Boyle B, Hone R
Department of Microbiology, Mater Misericordiae Hospital, Dublin 7.
Ir J Med Sci. 1999 Jan-Mar;168(1):53-4. doi: 10.1007/BF02939583.
A diagnosis of Q fever endocarditis was made in 7 patients, 6 with predisposing factors and 3 with occupational risk factors. Prompt recognition of Coxiella burnettii endocarditis is required when clinical signs of endocarditis such as fever, anaemia, elevated liver transaminases, congestive cardiac failure are accompanied by negative blood cultures.

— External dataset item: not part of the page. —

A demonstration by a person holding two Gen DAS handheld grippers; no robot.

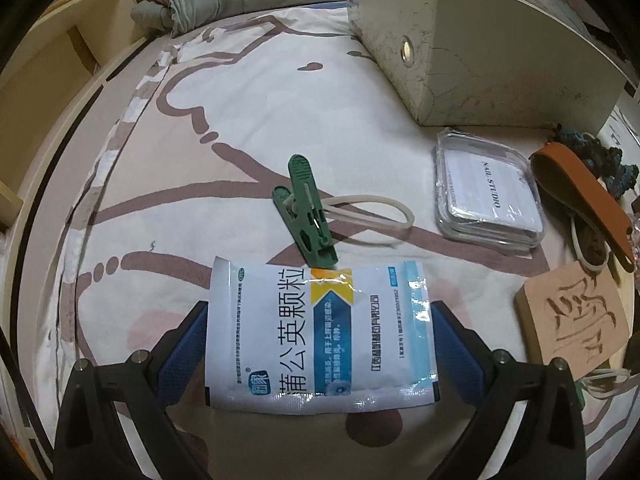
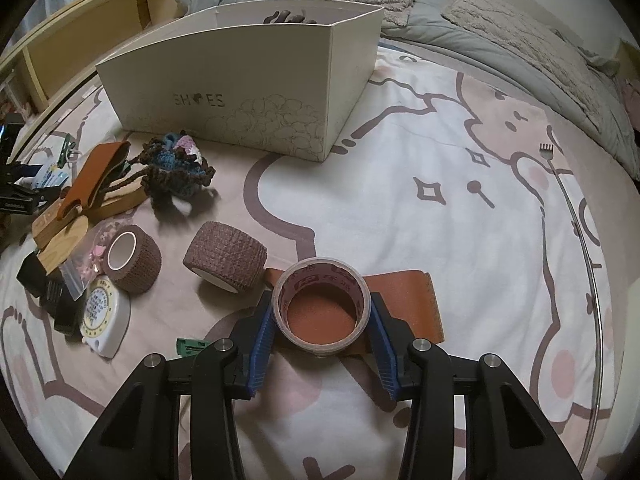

Serological evidence of elevated antibody titres to Phase I and Phase II antigens of Coxiella burnettii are diagnostic. Prolonged antimicrobial therapy combined with surgery has resulted in the marked reduction of mortality from 50 per cent of 17 per cent when Q fever endocarditis is revisited almost 20 yr later.
7例患者被诊断为Q热心内膜炎,其中6例有易感因素,3例有职业危险因素。当出现心内膜炎的临床体征如发热、贫血、肝转氨酶升高、充血性心力衰竭,同时血培养阴性时,需要及时识别伯氏考克斯体心内膜炎。伯氏考克斯体I相和II相抗原抗体滴度升高的血清学证据具有诊断意义。长期抗菌治疗联合手术已使死亡率显著降低,20年后再次审视Q热心内膜炎时,死亡率从50%降至17%。